◆ **Action item**: Transcribe the data that follows without changing a word, and omit the pictures.
Top of Data records
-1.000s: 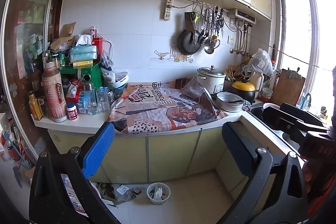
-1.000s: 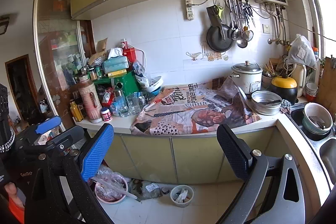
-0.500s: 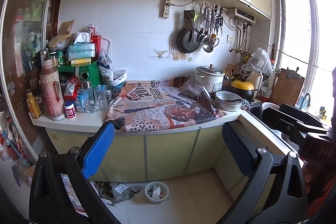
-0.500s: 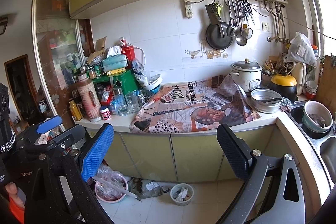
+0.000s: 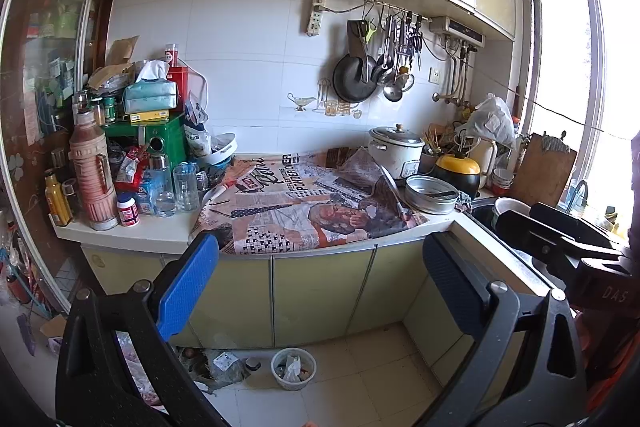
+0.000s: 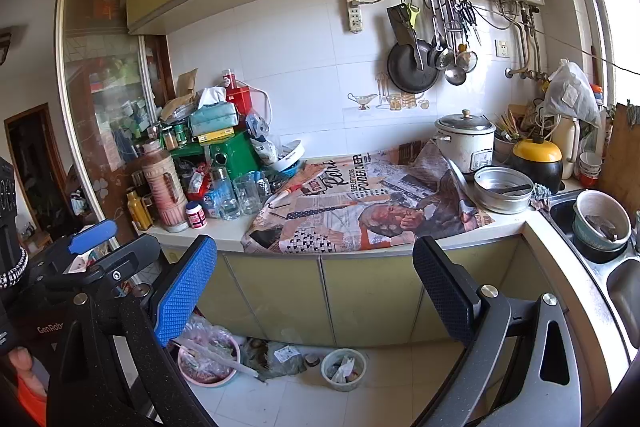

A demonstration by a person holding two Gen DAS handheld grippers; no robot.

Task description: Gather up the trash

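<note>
Trash on the floor at the foot of the yellow cabinets: a small round bin [image 5: 293,369] [image 6: 344,369] holding scraps, a crumpled dark bag [image 5: 218,367] [image 6: 280,357] just left of it, a small dark cap-like piece between the two, and farther left a pink basin [image 6: 208,357] stuffed with clear plastic and a long stick.

Left gripper [image 5: 320,291] held up in the air facing the cabinets, jaws spread wide, nothing between them — blue pad [image 5: 186,287] on one finger, black pad on the other. Right gripper [image 6: 316,291] likewise in the air, jaws wide apart and empty, well above the trash. Each gripper visible at the edge of the other's view.

On the surface above, a spread newspaper [image 5: 316,205] [image 6: 360,207] draped over the front edge. At the left end, crowded together: a pink thermos [image 5: 91,167] [image 6: 164,183], a green tin, a tissue pack, glasses and small bottles. At the right, a white rice cooker [image 5: 396,151] [image 6: 466,141], a metal bowl [image 5: 431,193] [image 6: 503,189] with a utensil across it, and a yellow-lidded black pot [image 5: 458,169] [image 6: 538,161]. Sink [image 6: 624,291] at far right, with stacked bowls in its nearer-the-wall basin. Black pan and ladles hanging from a wall rail.
</note>
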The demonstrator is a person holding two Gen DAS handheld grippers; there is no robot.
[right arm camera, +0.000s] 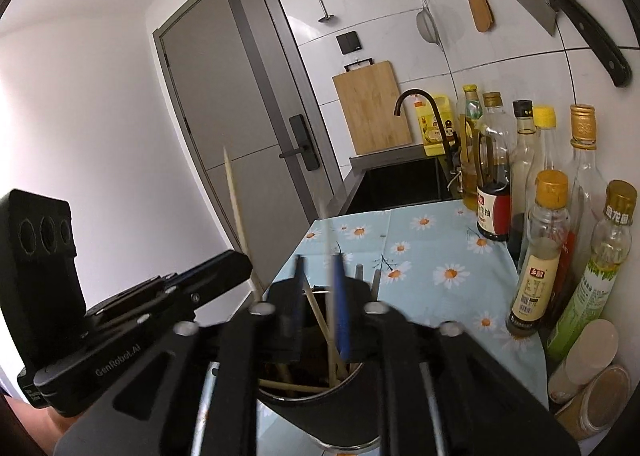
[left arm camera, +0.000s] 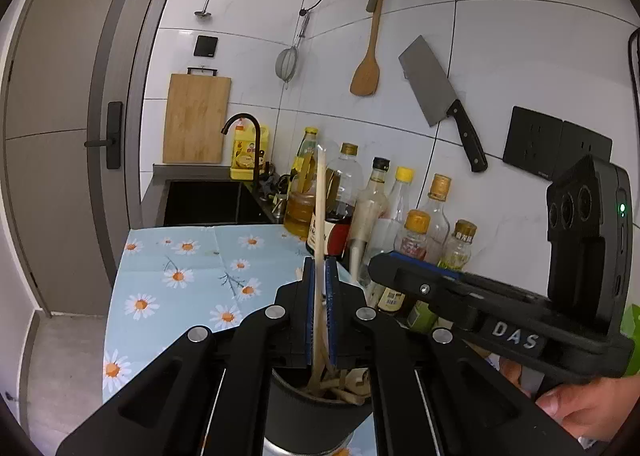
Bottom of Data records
◆ **Solution to this task**:
-1.000s: 
-1.000s: 
-0.500s: 
-0.500s: 
+0.000s: 
+0.000s: 

A demonstration by a person holding two Gen DAS handheld grippers; no robot.

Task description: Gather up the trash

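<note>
Trash on the floor at the foot of the yellow cabinets: a small round bin [image 5: 293,369] [image 6: 344,369] holding scraps, a crumpled dark bag [image 5: 218,367] [image 6: 280,357] just left of it, a small dark cap-like piece between the two, and farther left a pink basin [image 6: 208,357] stuffed with clear plastic and a long stick.

Left gripper [image 5: 320,291] held up in the air facing the cabinets, jaws spread wide, nothing between them — blue pad [image 5: 186,287] on one finger, black pad on the other. Right gripper [image 6: 316,291] likewise in the air, jaws wide apart and empty, well above the trash. Each gripper visible at the edge of the other's view.

On the surface above, a spread newspaper [image 5: 316,205] [image 6: 360,207] draped over the front edge. At the left end, crowded together: a pink thermos [image 5: 91,167] [image 6: 164,183], a green tin, a tissue pack, glasses and small bottles. At the right, a white rice cooker [image 5: 396,151] [image 6: 466,141], a metal bowl [image 5: 431,193] [image 6: 503,189] with a utensil across it, and a yellow-lidded black pot [image 5: 458,169] [image 6: 538,161]. Sink [image 6: 624,291] at far right, with stacked bowls in its nearer-the-wall basin. Black pan and ladles hanging from a wall rail.
</note>
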The demonstrator is a person holding two Gen DAS handheld grippers; there is no robot.
[right arm camera, +0.000s] 
[left arm camera, +0.000s] 

The complete answer has been given.